_Goal of the exercise_: A full, exact copy of the listing is needed, with images omitted.

Start of Given information

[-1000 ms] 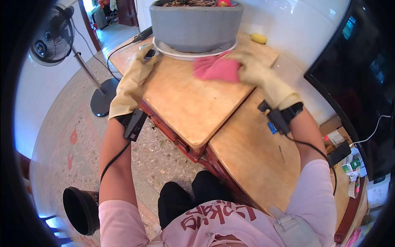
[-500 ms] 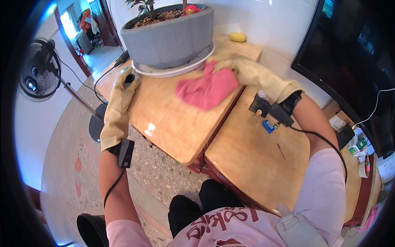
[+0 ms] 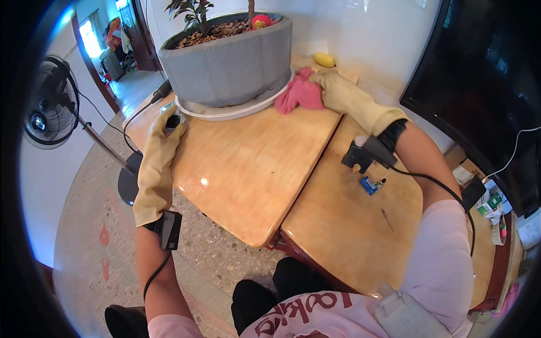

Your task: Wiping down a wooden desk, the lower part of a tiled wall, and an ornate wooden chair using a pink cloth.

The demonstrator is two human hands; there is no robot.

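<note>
A pink cloth (image 3: 300,94) is bunched on the wooden top beside the saucer's right edge. My right hand (image 3: 332,93), in a cream rubber glove, is closed on it. My left hand (image 3: 164,135), gloved alike, is at the tabletop's left edge. Its fingers and thumb curl round a small dark object (image 3: 173,120), whose kind I cannot make out. Behind the cloth stands a large grey ribbed planter (image 3: 225,67) on a white saucer (image 3: 222,114). The wooden tabletop (image 3: 236,169) shows a glossy surface.
A yellow object (image 3: 324,59) lies by the wall. On the lower right surface are a dark bottle (image 3: 356,156), a small blue packet (image 3: 369,185) and a thin dark strip (image 3: 387,219). A television (image 3: 479,90) stands right; a fan (image 3: 51,101) stands left.
My right hand has drawn the pink cloth away from me, up toward the saucer and wall, and the cloth is more bunched. My left hand keeps its place at the table edge.
</note>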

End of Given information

_Task result_:
[-1000 ms] 
[-500 ms] 
[+0 ms] 

Your task: Wiping down a wooden desk, the lower part of a tiled wall, and an ornate wooden chair using a pink cloth.

The demonstrator is two human hands; there is no robot.

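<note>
A pink cloth (image 3: 300,94) is bunched on the wooden top beside the saucer's right edge. My right hand (image 3: 332,93), in a cream rubber glove, is closed on it. My left hand (image 3: 164,135), gloved alike, is at the tabletop's left edge. Its fingers and thumb curl round a small dark object (image 3: 173,120), whose kind I cannot make out. Behind the cloth stands a large grey ribbed planter (image 3: 225,67) on a white saucer (image 3: 222,114). The wooden tabletop (image 3: 236,169) shows a glossy surface.
A yellow object (image 3: 324,59) lies by the wall. On the lower right surface are a dark bottle (image 3: 356,156), a small blue packet (image 3: 369,185) and a thin dark strip (image 3: 387,219). A television (image 3: 479,90) stands right; a fan (image 3: 51,101) stands left.
My right hand has drawn the pink cloth away from me, up toward the saucer and wall, and the cloth is more bunched. My left hand keeps its place at the table edge.
</note>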

The answer has been given, and the exercise is complete.